> ACTION ITEM: Report every line from the following entries that contains the string "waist".

> SUPPLIED MATERIAL:
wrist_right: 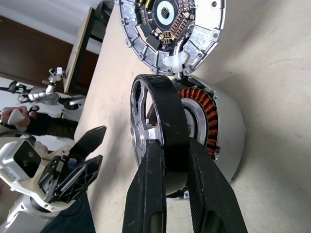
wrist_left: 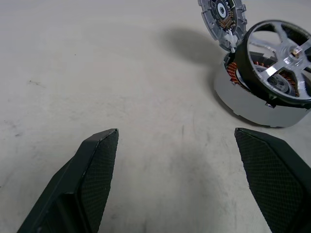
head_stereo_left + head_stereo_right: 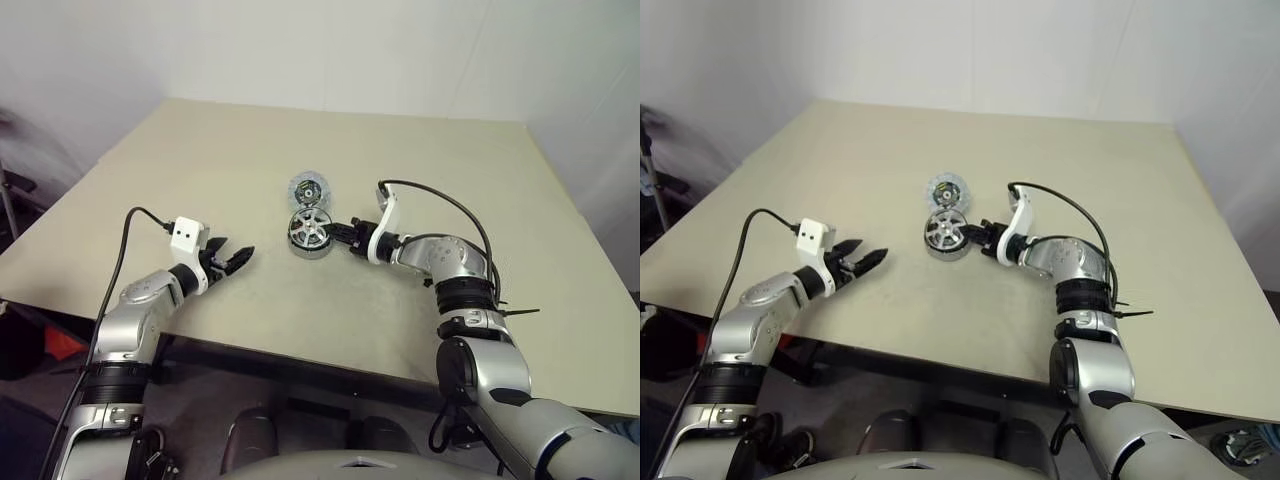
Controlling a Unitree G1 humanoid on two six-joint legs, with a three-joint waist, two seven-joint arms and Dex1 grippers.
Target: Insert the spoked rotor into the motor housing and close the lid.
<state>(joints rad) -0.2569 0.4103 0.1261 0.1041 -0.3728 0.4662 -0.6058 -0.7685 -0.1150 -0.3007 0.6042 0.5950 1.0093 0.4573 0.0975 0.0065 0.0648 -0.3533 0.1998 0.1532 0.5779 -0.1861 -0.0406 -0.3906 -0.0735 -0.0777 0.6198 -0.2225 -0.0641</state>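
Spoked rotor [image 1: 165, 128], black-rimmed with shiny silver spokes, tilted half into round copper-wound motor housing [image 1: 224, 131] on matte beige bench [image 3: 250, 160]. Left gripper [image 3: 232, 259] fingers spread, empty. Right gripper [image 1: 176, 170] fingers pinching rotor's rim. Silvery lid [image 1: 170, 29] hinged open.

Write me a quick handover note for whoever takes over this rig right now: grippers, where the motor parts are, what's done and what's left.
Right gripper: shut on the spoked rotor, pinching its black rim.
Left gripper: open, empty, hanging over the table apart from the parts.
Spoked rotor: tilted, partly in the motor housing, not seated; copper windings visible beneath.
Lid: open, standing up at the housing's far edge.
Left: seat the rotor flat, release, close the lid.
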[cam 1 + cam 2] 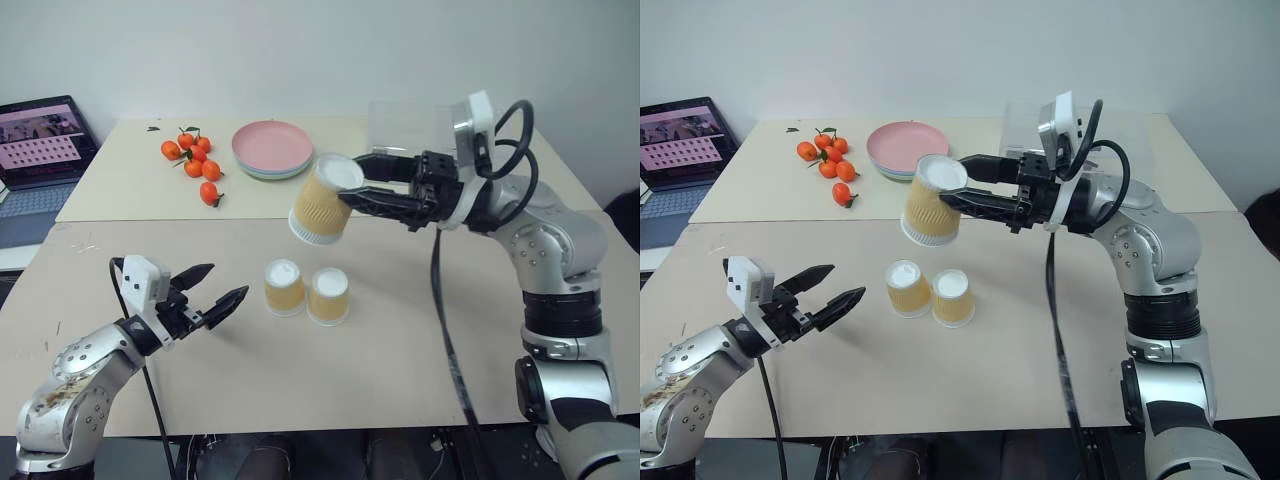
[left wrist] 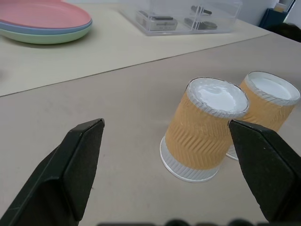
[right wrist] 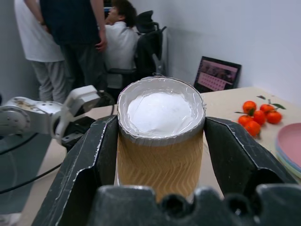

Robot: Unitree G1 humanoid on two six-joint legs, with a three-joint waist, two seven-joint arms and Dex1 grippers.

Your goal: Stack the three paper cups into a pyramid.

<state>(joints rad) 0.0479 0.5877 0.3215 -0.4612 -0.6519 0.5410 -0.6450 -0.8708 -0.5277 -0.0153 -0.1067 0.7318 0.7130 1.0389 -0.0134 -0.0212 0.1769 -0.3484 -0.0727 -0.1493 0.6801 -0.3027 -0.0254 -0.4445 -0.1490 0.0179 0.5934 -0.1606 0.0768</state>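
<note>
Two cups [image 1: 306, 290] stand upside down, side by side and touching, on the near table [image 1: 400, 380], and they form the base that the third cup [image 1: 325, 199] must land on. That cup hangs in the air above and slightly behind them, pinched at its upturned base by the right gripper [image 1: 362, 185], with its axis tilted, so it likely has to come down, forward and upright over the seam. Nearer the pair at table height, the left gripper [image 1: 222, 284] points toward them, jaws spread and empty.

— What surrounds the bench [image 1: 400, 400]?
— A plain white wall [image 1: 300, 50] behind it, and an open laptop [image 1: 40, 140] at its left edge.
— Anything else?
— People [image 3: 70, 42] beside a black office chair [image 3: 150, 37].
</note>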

> RESULT BELOW:
Controlling a Unitree G1 humanoid on two six-joint legs, with a three-joint waist, two seven-joint arms and Dex1 grippers.
Robot: Unitree G1 humanoid on two six-joint legs, with a three-joint waist, two seven-joint arms and Dex1 grippers.

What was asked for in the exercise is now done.